=== Aim of the exercise ===
Run through the records and, wherever a line holds the word "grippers", return that line.

=== Provided data ===
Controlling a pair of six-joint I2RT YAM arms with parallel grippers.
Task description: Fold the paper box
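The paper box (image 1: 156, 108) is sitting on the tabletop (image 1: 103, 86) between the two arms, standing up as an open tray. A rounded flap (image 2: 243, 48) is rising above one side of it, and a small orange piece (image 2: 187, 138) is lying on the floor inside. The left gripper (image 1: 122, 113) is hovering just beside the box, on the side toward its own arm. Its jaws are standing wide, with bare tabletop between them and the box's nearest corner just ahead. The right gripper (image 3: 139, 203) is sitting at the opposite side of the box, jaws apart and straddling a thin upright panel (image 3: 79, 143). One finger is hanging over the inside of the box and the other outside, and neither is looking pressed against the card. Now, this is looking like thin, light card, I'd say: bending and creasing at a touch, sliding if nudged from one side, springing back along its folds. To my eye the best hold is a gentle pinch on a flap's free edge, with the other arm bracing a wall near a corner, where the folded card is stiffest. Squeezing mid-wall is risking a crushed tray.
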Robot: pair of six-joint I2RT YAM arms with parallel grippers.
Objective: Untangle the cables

=== Result of the task ===
Controlling a pair of six-joint I2RT YAM arms with parallel grippers.
Robot: pair of six-joint I2RT YAM arms with parallel grippers.

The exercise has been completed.